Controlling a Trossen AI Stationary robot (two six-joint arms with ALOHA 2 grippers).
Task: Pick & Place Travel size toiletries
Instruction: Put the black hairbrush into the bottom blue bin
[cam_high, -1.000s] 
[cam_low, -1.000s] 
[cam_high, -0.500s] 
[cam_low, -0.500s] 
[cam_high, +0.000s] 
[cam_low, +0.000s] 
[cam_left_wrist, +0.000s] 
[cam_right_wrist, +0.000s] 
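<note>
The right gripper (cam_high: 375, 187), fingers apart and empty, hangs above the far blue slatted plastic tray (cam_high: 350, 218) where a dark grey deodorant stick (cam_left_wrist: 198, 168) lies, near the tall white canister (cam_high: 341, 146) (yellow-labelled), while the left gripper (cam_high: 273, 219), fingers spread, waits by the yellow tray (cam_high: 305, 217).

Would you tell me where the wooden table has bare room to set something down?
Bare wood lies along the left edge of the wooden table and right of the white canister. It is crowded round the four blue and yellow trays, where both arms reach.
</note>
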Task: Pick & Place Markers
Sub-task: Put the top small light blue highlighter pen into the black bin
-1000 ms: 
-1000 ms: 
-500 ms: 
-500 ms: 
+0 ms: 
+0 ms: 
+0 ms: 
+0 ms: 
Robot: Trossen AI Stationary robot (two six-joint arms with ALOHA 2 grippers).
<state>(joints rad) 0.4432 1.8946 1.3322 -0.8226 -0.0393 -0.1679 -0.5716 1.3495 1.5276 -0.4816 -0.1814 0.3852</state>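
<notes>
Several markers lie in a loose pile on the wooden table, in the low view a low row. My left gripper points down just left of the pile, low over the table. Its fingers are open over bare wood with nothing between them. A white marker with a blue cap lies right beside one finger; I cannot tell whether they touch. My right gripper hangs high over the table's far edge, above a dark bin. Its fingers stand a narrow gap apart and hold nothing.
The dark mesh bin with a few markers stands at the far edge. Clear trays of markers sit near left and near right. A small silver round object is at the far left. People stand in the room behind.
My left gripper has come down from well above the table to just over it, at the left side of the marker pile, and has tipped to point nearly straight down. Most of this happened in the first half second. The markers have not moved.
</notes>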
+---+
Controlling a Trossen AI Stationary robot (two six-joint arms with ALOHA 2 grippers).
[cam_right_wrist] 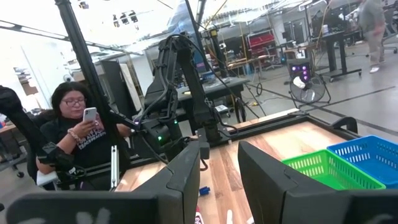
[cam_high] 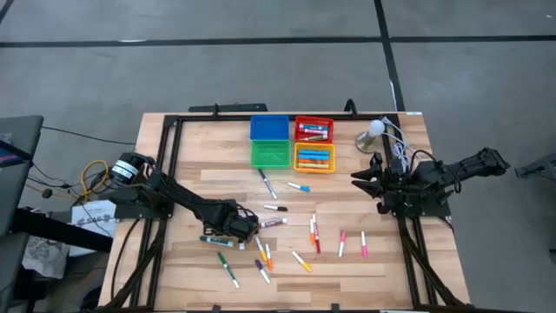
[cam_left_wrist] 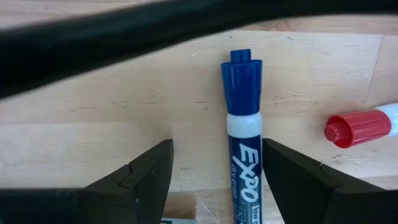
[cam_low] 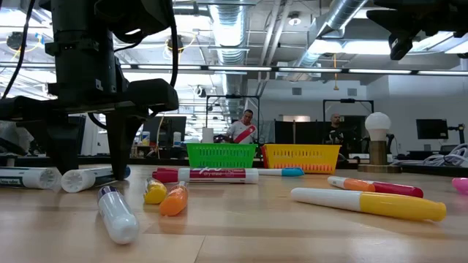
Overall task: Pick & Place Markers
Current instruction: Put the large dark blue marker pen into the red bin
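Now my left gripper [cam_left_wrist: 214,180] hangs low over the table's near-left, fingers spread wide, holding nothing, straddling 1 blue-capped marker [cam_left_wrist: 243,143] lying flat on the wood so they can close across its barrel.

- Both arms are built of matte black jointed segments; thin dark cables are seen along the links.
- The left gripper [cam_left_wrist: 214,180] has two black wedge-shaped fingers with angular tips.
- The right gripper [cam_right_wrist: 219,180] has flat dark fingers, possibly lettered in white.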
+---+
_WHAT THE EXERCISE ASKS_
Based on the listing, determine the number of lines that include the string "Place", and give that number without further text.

_EXPECTED ANSWER_
3